When the red flag flashed on the screen of his application to legalize his live in wife, the investigation begun. Therefore they went back to the original wife who filed the case for him. It is here that things fell apart. According to his report, they found out that she had other husbands, all from Africa! “ I see.” I exclaimed! The immigration people made his live in wife a deal. She leaves the country immediately. Which meant she had to take her children with her, or they deport her. The first option gave her a chance for the future. Therefore she agreed. In return, she provides information on any other illegality. The poor woman took the deal. What would you do?
She did not tell her “husband” the whole story when she came home. To this day, “I just know what the immigration people told me.” He said in a sad voice. “All she said was, things are not good.” He did not understand what that meant. His question to her was, “things between us or what?” He says she did not elaborate. From that moment on, she was silent. One day he came home to find her with women from her church parking things. “She told me she is leaving with the children to Kenya.” He continued. This was not a good day.
What transpired is a family dispute not easy to write about. Just sad stuff! “When the officers came to my house, I was shocked. She did not tell me they were investigating me. I just let her go. I thought I was safe.” He said in a regretful sense of defeat. “Man, I thought of running out. I wished I could get a hole in the ground and just drop!” On arrival to the processing center, I discovered what my crime was. “I had not divorced the other woman. And had not checked the right box.” They questioned him endlessly! They took him through the process of deportation, which he describes as a nightmare. He moved from place to place until he was settled in a prison with many criminals.

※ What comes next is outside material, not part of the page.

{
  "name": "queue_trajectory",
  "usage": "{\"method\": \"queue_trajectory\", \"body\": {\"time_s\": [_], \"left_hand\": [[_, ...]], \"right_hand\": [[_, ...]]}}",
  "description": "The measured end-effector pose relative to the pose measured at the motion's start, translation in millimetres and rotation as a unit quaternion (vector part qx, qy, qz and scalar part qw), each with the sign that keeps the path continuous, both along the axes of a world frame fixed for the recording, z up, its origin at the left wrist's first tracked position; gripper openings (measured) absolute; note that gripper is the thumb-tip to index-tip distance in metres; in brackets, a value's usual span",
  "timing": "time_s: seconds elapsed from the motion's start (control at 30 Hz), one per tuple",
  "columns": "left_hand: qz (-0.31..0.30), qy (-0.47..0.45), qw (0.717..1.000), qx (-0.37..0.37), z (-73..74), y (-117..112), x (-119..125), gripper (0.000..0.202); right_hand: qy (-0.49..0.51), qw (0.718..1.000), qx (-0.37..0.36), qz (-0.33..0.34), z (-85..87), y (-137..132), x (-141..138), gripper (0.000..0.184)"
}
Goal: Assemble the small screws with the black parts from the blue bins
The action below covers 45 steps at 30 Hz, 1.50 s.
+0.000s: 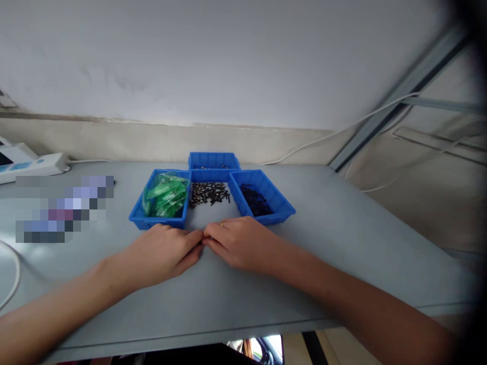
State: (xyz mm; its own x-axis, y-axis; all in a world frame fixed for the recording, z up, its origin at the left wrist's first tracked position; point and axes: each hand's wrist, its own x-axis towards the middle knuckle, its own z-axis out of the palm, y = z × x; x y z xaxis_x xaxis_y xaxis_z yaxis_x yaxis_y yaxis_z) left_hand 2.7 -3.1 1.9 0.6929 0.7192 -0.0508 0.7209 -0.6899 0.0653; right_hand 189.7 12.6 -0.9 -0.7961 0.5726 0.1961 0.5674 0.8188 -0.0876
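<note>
My left hand (163,252) and my right hand (243,241) meet fingertip to fingertip over the grey table. Both are closed in a pinch; whatever sits between the fingertips is hidden or too small to name. Just beyond them lies a loose pile of small dark, screw-like pieces (209,193). Left of the pile, a blue bin (158,222) holds green plastic bags (167,195). To its right, another blue bin (279,203) contains black slender pieces (255,200). A third blue bin (213,160) stands behind, with a few small pieces barely visible inside.
A white power strip (45,166) lies at the back left of the grey table (323,253). A blurred-out object (68,208) is nearer on that side. White cables run at the left edge and along the wall. A metal frame (365,121) rises at the right.
</note>
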Motion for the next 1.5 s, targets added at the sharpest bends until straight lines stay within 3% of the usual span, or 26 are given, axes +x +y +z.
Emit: {"method": "queue_trajectory", "body": {"time_s": [0.73, 1.0, 1.5], "left_hand": [[0.020, 0.001, 0.999, 0.043, 5.5, 2.4, -0.7, 0.021], [0.002, -0.015, 0.999, 0.037, 3.3, 1.7, -2.1, 0.023], [0.011, -0.025, 0.999, 0.046, 2.9, 2.7, -3.2, 0.021]], "right_hand": [[-0.023, 0.998, 0.048, -0.022, -4.0, 2.0, 1.4, 0.023], [-0.030, 0.999, 0.016, -0.006, -1.5, 2.6, 1.2, 0.020], [-0.044, 0.998, 0.045, -0.014, -9.7, 5.0, 3.5, 0.019]]}}
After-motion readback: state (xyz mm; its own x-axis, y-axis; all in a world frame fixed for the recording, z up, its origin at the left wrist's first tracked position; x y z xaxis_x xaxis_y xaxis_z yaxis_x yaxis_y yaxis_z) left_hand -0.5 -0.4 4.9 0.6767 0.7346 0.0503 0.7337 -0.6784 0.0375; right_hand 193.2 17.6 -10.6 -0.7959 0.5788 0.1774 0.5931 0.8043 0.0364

Finally, he was checked out of the final facility and given back his laptop computer and a shirt. They were in a plastic bag. Officers escorted him to a flight, which took him to a major northern city. From there he was handed over to an international airline. “They did not give me my documents. They handed me over to the airline and gave my documents to the airline pilots. When we arrived in Nairobi JKIA, the pilots gave the documents to the immigration officer. “The welcome look I got from the Kenyan officer was devastating.” He said. The officer asked him, “Nyiyi ndio mnatuharibia majina huko inje?” He did not answer. He said he was dressed like a hooligan. His luggage was a plastic bag with his laptop, and an American phone that did not work in Kenya, and one shirt. “I thank one Kenyan who had come to see me in prison and gave me some money. Not much but some.” He said reflectively.
He got a taxi to take him to his mother’s home in one of the estates in Nairobi. On arrival, he knocked at the door and the maid opened. She did not know him! She welcomed him in but she immediately called the mother on the phone. The mother had gone out somewhere. She spoke to him in shock! No one knew he was coming home. “Imagine coming home looking like a homeless man, with a plastic bag?” I cannot begin to imagine. I did not imagine. I let it be.
While he has been in Nairobi, the wife who he left for the United States got wind of his return. She came to see him. According to family members who I know, she never left him. Rather, she kept close to his mother. As to the Kenyan wife who has his children, I do not know. He did not want to discuss it. And if he could, I would not write about it. Sad stuff!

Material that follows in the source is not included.